## Work instruction
Write the entries out exactly, with the final line being the one containing "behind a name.".

Collected data:
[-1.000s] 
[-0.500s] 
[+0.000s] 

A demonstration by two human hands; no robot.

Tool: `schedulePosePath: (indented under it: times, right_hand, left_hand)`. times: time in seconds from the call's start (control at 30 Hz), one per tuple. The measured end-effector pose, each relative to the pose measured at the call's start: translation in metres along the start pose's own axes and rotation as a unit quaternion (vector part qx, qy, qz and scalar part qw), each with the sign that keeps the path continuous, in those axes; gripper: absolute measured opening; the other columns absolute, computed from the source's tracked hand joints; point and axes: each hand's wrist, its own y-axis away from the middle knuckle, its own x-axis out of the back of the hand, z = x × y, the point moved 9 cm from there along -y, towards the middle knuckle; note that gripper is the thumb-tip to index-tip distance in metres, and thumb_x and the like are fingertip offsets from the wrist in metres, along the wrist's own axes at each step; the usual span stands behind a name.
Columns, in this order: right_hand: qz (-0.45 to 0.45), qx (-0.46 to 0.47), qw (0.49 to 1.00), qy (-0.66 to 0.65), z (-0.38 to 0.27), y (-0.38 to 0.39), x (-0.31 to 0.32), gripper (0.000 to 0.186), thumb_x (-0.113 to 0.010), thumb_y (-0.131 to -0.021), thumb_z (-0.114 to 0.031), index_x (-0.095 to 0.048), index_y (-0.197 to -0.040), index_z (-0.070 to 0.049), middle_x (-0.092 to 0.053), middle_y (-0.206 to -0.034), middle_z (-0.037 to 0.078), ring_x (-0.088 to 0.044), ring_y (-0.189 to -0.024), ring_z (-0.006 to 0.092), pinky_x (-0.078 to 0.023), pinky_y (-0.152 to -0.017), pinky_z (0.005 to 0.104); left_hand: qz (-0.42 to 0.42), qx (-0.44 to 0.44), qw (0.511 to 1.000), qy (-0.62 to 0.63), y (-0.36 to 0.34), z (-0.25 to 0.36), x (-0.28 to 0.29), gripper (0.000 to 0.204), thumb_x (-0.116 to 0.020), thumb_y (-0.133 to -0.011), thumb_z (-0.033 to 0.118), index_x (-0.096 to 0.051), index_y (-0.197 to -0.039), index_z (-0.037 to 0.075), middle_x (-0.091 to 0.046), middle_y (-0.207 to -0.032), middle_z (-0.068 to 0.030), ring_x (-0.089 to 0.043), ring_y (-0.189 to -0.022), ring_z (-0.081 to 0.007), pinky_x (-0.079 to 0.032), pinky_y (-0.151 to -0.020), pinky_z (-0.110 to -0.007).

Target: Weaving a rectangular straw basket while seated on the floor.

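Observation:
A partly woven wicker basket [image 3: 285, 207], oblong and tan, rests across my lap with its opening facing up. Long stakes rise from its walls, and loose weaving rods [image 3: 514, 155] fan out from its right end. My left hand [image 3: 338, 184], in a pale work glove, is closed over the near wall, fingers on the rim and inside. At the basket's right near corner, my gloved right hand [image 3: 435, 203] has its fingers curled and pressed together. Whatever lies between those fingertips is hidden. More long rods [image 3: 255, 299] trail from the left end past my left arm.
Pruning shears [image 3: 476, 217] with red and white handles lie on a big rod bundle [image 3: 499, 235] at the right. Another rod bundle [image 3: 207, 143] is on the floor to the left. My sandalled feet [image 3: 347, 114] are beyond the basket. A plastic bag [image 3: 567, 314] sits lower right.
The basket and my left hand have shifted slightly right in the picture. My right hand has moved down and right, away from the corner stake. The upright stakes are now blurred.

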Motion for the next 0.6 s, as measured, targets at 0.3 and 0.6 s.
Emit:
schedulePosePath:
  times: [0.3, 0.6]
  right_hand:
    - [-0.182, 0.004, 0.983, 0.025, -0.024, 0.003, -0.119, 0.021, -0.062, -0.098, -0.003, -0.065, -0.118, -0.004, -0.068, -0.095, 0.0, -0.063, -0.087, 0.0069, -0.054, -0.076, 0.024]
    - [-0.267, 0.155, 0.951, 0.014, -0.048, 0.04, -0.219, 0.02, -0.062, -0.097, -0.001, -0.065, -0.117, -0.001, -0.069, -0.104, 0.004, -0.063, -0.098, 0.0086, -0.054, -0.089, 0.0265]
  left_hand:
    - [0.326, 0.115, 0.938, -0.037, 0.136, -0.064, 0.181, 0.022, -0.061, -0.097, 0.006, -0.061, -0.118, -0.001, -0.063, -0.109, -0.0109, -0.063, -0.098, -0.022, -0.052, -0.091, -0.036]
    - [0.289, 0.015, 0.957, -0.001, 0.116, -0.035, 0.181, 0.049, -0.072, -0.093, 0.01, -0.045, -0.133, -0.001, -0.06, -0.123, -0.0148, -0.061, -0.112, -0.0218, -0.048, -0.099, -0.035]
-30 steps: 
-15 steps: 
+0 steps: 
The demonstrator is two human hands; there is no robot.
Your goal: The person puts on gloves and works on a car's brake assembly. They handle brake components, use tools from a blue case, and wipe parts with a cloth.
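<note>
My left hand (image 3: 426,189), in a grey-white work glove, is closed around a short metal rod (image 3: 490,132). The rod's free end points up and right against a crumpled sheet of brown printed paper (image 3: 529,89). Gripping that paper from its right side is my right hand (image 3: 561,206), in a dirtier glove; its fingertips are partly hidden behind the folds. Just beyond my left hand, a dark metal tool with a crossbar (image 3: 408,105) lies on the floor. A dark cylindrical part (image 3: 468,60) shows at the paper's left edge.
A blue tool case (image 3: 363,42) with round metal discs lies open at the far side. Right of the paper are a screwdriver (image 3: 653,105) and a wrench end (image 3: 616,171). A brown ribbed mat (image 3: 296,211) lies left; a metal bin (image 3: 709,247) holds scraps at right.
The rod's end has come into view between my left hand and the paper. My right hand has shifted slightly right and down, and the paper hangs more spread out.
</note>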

## Output for this exercise
[-1.000s] 
[-0.500s] 
[+0.000s] 

A demonstration by two human hands; no robot.

Tool: `schedulePosePath: (indented under it: times, right_hand, left_hand)`. times: time in seconds from the call's start (control at 30 Hz), one per tuple. The measured end-effector pose, each relative to the pose measured at the call's start: translation in metres along the start pose's own axes and rotation as a unit quaternion (vector part qx, qy, qz and scalar part qw), each with the sign that keeps the path continuous, in those axes; gripper: absolute measured opening; the other columns absolute, computed from the source's tracked hand joints; point and axes: each hand's wrist, its own y-axis away from the middle knuckle, its own x-axis out of the back of the hand, z = x × y, the point moved 9 cm from there along -y, towards the middle knuckle; note that gripper is the thumb-tip to index-tip distance in metres, and thumb_x and the like are fingertip offsets from the wrist in metres, along the wrist's own axes at each step; the usual span stands behind a name.

With that, the answer is finished.